Friday, December 28, 2007

Ain't no cure for the wintertime blues

A series of winter snows has turned Denver into a holiday postcard scene - at least from our ninth floor window. Riding, powered or pedal, is for the very brave.

You could ride a motorcycle or scooter, but only on busy, wide streets. Those streets have been plowed, but they're icy and snow-packed at the curbs. And even in the traffic lanes they're far from free of snow compressed by car tires. Spooky even on a dual-purpose bike, I'd say.

The side streets, especially those that run east-west, are nearly impassible on two wheels. It's scary even to walk on the sidewalks. Each walk will provide one or two frightening incidents.

I see a few bicyclists, one or two people who appear to have no choice but to ride, and a few who are clearly die-hard cycle commuters, with rechargeable headlights and expensive bikes.

I expect the committed cyclists to be riding mountain bikes with wide tire footprints, but some of them to my amazement are on skinny-tired road bikes. And they don't appear to be "hanging about," tiptoeing along. They're moving.

Maybe it's just the same where you live. Tamar and I are not old winter hands, I guess, so it's a new challenge for us after six years in the desert - does that sound biblical, or what?

I'm talking about this because I want to explain the long spaces between posts here in my blog.

I don't understand this phenomenon fully, but it seems to me that in the winter, when some of the things I enjoy doing become practical impossibilities, part of my brain either shuts off - or occupies itself in fretting about the things I cannot do. Have I said that clearly?

It isn't that I lack mental activity. I've read several books and watched a DVD movie or two. Tamar and I have walked and taken buses and helped feed some elderly folks on Christmas morning. I've done stuff...but I haven't had impulses to write blog posts or columns about, well, one thing or another. I gotta say: I think it happens every year.

Maybe it even happened in Tucson, where you could no-way use a series of snowfalls as an excuse. You couldn't even use even one snowfall as an excuse. Hey, it didn't even rain.

What happens to me doesn't feel like depression, or what I've heard described as depression. I just can't get going somehow. And I don't find myself at the computer doing whatever it is I do: complaining about drivers or the snobbishness of self-involved hipsters on fixies.

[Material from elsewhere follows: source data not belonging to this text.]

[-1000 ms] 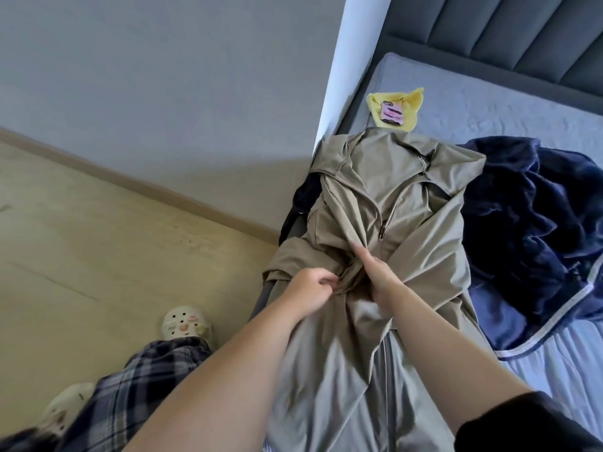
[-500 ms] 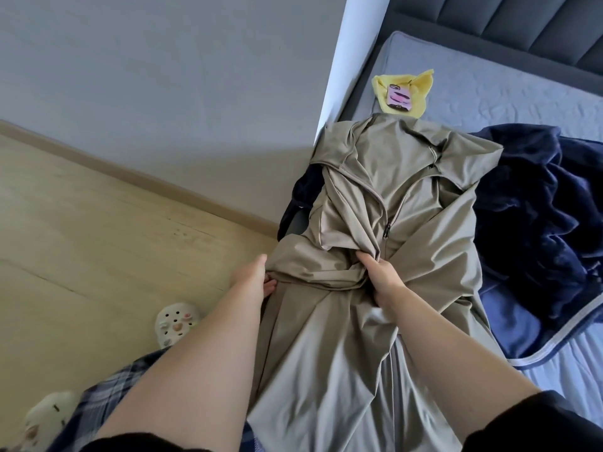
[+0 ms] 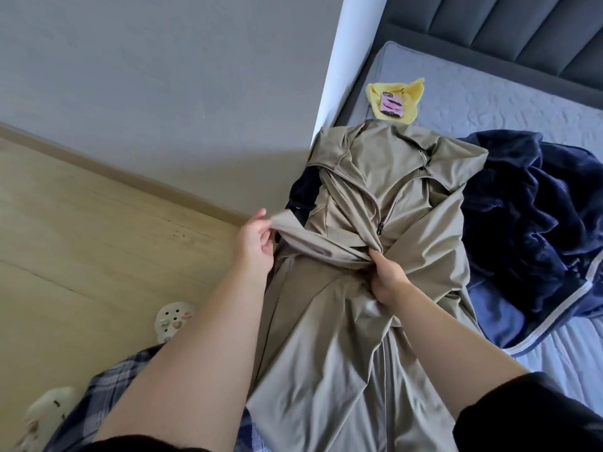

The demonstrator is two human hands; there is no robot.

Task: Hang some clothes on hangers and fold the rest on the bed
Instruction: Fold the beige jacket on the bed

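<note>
Head camera, looking down: a person stands at the left edge of a bed (image 3: 509, 102) with a khaki zip-front coat (image 3: 391, 177) spread lengthwise along that edge. Its collar points toward the padded headboard (image 3: 509, 31) and its lower half spills off the foot end toward the person.

The left hand (image 3: 256, 246) pinches the end of a loose strip of the coat's fabric (image 3: 295, 231) between thumb and fingers and holds it out past the bed's left edge, above the wooden floor (image 3: 81, 223). The right hand (image 3: 388, 278) has its grip clenched round a bunch of cloth at the coat's middle, just below the black zip pull (image 3: 379, 229); creases fan out from that fist.

A crumpled navy blanket (image 3: 528, 216) with pale trim lies on the bed, touching the coat's right side. A dark garment (image 3: 301, 190) shows from under the coat at the left edge. Near the head-end left corner, a phone in a pink case (image 3: 391, 106) rests on a yellow cloth (image 3: 411, 94), just beyond the collar.

Plaid trousers (image 3: 107, 396) and a cream perforated clog (image 3: 173, 321) show at lower left.
</note>
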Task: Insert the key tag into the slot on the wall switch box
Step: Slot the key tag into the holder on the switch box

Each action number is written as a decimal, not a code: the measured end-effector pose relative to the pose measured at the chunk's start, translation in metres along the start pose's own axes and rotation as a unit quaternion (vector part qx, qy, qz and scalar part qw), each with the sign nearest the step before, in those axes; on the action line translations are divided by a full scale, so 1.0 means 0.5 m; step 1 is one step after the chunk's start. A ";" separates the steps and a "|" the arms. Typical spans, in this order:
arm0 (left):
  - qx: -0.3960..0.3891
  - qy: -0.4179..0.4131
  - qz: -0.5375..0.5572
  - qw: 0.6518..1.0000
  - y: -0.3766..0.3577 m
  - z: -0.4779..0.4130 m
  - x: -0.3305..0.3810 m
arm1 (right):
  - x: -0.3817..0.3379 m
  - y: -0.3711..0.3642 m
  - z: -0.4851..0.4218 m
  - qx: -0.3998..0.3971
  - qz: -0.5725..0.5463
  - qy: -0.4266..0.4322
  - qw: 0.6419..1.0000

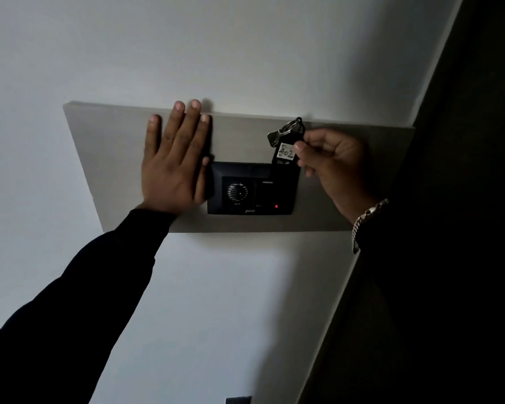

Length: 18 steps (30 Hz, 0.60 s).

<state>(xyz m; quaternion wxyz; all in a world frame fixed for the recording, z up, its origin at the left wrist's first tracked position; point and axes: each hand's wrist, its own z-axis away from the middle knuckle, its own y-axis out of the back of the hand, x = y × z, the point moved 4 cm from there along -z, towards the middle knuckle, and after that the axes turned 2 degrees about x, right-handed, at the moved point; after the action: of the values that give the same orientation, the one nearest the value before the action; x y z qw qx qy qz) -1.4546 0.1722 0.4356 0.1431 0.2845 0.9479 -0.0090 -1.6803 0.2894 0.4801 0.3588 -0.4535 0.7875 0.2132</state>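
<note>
A black switch box (pixel 247 207) is mounted on a grey wall panel (pixel 105 158). It has a round dial on its left half and a small red light at its lower right. My right hand (pixel 330 167) pinches a black key tag (pixel 286 154) with a white label reading 402, held upright at the box's upper right corner. The tag's lower end overlaps the box's top edge; whether it is inside the slot cannot be told. A metal key and ring hang at the tag's top. My left hand (pixel 175 158) lies flat on the panel, fingers spread, touching the box's left edge.
The white wall (pixel 245 48) surrounds the panel. A dark door or wall edge (pixel 464 199) runs down the right side, close to my right wrist with its metal bracelet (pixel 365 220). Another dark fitting (pixel 239 400) peeks in at the bottom edge.
</note>
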 end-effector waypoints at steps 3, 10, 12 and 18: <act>-0.018 -0.014 -0.030 0.999 0.000 0.006 -0.003 | 0.007 -0.008 -0.008 -0.007 0.020 0.010 1.000; -0.035 -0.003 -0.071 0.997 -0.003 0.013 -0.012 | 0.008 -0.025 -0.023 -0.012 0.049 -0.005 0.999; -0.037 0.005 -0.070 0.997 -0.002 0.018 -0.013 | 0.010 -0.030 -0.022 -0.014 0.058 0.001 0.998; -0.041 0.007 -0.065 0.997 -0.005 0.023 -0.018 | 0.023 -0.046 -0.008 -0.045 0.108 -0.006 0.993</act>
<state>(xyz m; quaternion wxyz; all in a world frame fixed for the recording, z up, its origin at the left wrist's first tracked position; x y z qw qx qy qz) -1.4456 0.1644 0.4268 0.1468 0.2162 0.9650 0.0232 -1.6657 0.2689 0.4737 0.3178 -0.3804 0.8192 0.2886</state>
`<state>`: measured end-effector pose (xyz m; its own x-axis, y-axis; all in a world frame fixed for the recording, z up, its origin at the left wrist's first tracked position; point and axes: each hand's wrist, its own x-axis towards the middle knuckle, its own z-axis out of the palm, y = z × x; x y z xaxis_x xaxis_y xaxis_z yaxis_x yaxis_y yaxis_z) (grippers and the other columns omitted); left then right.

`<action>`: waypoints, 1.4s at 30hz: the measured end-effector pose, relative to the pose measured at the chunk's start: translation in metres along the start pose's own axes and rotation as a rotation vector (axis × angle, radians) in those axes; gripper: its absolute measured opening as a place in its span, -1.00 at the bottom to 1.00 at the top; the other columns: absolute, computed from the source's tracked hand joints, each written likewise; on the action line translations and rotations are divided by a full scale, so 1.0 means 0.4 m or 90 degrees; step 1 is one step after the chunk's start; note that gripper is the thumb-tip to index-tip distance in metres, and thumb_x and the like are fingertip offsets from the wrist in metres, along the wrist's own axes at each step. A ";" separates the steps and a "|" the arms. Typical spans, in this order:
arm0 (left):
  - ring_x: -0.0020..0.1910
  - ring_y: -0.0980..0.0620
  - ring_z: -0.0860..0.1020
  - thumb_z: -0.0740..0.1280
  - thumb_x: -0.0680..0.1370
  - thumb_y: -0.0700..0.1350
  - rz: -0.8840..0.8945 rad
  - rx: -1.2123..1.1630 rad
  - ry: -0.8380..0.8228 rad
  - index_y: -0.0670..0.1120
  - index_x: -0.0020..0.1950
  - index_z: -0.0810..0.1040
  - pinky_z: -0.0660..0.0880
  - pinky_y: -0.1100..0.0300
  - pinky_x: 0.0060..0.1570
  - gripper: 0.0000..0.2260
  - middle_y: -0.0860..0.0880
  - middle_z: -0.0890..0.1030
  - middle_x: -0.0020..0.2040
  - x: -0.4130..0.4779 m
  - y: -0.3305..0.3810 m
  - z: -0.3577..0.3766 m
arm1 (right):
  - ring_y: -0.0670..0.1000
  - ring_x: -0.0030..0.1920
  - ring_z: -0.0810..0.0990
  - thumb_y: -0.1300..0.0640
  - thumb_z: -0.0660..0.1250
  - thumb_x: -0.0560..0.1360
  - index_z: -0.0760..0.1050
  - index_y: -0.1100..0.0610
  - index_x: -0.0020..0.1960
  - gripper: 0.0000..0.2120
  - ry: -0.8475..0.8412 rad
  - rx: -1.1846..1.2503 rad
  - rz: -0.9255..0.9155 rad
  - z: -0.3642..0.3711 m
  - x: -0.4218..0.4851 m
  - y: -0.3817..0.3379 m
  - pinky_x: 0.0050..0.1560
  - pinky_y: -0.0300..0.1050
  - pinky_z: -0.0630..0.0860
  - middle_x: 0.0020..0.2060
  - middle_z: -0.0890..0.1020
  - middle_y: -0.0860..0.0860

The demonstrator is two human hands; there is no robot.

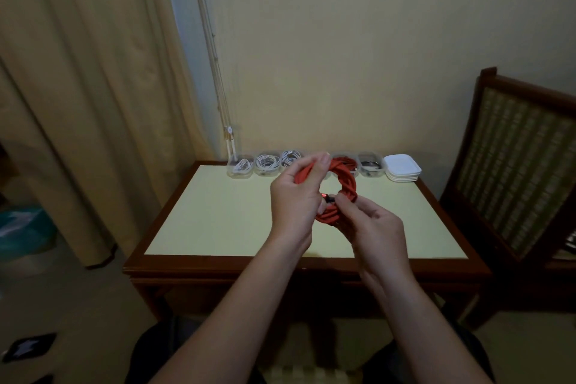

Luckily, one of the places where my work appears, the Bicycle Paper (Pac NW), publishes one winter edition, not an issue a month. So I get a little break just when I need it.

I suppose I'm asking you to give me a similar little break. If you come to my blog and there's nothing new here, please don't stop checking my site. To tell you the truth, writing this little post about my wintertime blues has brightened my morning.

Maybe I'm on the path to productivity again. Thanks for being here...

1 comment:

Brendan said...

Maynard, some of the streets with southern exposure are pretty melted right now ... sloppy, but rideable.